Olfaction in Parkin heterozygotes and compound heterozygotes: the CORE-PD study.

BACKGROUND: While Parkinson disease (PD) is consistently associated with impaired olfaction, one study reported better olfaction among Parkin mutation carriers than noncarriers. Whether olfaction differs between Parkin mutation heterozygotes and carriers of 2 Parkin mutations (compound heterozygotes) is unknown. OBJECTIVE: To assess the relationship between Parkin genotype and olfaction in PD probands and their unaffected relatives. METHODS: We administered the University of Pennsylvania Smell Identification Test (UPSIT) to 44 probands in the Consortium on Risk for Early-Onset Parkinson Disease study with PD onset ≤50 years (10 Parkin mutation heterozygotes, 9 compound heterozygotes, 25 noncarriers) and 80 of their family members (18 heterozygotes, 2 compound heterozygotes, 60 noncarriers). In the probands, linear regression was used to assess the association between UPSIT score (outcome) and Parkin genotype (predictor), adjusting for covariates.
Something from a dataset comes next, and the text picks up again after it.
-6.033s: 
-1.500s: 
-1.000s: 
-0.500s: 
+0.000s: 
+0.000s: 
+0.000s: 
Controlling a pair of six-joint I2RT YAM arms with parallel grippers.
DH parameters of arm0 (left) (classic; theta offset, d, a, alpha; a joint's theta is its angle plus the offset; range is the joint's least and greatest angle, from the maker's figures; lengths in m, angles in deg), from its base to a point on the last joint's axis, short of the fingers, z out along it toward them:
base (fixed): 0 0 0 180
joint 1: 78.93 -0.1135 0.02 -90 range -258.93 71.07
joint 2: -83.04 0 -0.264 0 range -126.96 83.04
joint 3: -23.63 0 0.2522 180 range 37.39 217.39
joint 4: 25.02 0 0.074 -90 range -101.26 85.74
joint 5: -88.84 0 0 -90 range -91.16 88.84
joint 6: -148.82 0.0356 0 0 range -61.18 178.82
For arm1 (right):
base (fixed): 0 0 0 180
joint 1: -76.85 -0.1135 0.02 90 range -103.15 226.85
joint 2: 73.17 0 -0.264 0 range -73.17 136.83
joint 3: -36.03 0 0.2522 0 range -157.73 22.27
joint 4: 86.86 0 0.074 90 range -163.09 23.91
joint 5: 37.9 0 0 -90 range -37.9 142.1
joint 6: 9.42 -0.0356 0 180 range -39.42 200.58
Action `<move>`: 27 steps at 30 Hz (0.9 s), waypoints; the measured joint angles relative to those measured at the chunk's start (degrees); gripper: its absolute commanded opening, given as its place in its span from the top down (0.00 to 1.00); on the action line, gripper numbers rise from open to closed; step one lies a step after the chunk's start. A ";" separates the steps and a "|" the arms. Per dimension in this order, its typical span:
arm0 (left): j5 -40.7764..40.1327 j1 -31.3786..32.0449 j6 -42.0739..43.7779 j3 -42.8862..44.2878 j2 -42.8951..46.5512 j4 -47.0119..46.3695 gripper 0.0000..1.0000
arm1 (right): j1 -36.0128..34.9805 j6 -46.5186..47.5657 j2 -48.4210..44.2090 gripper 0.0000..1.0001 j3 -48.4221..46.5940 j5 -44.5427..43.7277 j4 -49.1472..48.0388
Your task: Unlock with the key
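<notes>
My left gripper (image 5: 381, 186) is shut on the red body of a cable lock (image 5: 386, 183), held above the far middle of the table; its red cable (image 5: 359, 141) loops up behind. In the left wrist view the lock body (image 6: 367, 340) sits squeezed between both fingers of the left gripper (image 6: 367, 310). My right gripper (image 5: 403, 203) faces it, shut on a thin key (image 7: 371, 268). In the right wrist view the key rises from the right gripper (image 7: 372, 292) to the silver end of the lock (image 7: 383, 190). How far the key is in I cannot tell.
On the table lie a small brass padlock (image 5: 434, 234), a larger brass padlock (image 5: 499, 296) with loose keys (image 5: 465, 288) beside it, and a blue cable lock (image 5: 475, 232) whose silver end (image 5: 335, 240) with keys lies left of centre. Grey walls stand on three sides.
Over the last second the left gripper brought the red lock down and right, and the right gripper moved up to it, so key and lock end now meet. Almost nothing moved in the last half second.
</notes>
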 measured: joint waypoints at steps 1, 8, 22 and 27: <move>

Among family members without PD, we compared UPSIT performance in heterozygotes vs noncarriers using generalized estimating equations, adjusting for family membership, age, gender, and smoking. RESULTS: Among probands with PD, compound heterozygotes had higher UPSIT scores (31.9) than heterozygotes (20.1) or noncarriers (19.9) (p < 0.001). These differences persisted after adjustment for age, gender, disease duration, and smoking. Among relatives without PD, UPSIT performance was similar in heterozygotes (32.5) vs noncarriers (32.4), and better than in heterozygotes with PD (p = 0.001). CONCLUSION: Olfaction is significantly reduced among Parkin mutation heterozygotes with PD but not among their heterozygous relatives without PD. Compound heterozygotes with PD have olfaction within the normal range. Further research is required to assess whether these findings reflect different neuropathology in Parkin mutation heterozygotes and compound heterozygotes.